Data block —
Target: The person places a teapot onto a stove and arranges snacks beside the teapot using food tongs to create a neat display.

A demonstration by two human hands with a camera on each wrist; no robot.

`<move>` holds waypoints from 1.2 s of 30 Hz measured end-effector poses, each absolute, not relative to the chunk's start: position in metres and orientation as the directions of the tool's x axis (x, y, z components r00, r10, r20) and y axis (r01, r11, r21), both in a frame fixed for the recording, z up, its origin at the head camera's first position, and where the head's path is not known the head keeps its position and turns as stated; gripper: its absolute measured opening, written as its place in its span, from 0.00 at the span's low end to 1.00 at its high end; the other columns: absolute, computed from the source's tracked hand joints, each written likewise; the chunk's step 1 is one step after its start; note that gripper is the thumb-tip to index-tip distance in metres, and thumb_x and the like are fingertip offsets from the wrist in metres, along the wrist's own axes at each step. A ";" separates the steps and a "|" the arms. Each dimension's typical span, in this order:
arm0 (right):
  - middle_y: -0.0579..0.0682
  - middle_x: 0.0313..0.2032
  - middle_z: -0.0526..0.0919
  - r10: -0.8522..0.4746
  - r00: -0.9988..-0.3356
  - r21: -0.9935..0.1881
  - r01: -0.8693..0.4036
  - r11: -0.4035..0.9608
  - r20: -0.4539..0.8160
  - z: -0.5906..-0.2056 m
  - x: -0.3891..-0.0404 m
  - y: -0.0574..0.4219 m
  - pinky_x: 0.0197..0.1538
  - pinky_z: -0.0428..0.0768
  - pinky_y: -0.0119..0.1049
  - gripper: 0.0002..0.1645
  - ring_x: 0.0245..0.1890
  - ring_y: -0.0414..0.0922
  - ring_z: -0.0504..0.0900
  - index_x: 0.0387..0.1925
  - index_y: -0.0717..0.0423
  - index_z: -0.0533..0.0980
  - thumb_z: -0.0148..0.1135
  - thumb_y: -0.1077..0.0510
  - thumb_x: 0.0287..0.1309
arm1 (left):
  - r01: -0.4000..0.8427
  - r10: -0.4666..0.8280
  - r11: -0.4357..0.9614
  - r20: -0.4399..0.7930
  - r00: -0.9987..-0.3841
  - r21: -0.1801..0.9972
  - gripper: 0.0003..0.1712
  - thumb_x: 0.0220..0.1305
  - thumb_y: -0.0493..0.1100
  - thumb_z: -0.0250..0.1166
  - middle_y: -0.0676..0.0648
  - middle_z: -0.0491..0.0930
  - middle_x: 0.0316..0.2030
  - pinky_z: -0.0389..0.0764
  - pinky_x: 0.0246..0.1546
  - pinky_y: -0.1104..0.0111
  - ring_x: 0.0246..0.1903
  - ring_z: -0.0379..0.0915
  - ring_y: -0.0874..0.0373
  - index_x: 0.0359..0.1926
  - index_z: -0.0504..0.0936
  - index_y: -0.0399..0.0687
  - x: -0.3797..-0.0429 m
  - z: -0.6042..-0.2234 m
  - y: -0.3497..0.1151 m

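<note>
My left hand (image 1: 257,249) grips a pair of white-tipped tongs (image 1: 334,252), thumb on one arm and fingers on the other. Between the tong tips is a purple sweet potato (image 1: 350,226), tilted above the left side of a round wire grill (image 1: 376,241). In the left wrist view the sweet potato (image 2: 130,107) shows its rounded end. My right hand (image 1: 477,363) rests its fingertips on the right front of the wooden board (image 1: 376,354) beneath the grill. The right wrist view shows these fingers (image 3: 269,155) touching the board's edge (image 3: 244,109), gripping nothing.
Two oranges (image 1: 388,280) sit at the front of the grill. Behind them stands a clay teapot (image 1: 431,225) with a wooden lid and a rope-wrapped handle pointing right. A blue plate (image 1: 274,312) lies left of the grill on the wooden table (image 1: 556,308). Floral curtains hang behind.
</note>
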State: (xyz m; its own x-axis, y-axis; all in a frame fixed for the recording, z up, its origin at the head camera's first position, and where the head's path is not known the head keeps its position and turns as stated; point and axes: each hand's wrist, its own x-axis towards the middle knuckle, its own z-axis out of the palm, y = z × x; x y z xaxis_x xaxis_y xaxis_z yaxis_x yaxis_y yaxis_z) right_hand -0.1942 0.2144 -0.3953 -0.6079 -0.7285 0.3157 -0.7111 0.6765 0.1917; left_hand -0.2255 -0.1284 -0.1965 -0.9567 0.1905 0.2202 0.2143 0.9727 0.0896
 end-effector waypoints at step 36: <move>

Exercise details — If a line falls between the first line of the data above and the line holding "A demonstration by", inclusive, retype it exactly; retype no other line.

Task response —
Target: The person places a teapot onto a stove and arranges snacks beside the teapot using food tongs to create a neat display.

A demonstration by two human hands with a camera on each wrist; no robot.

No further output is given for this exercise.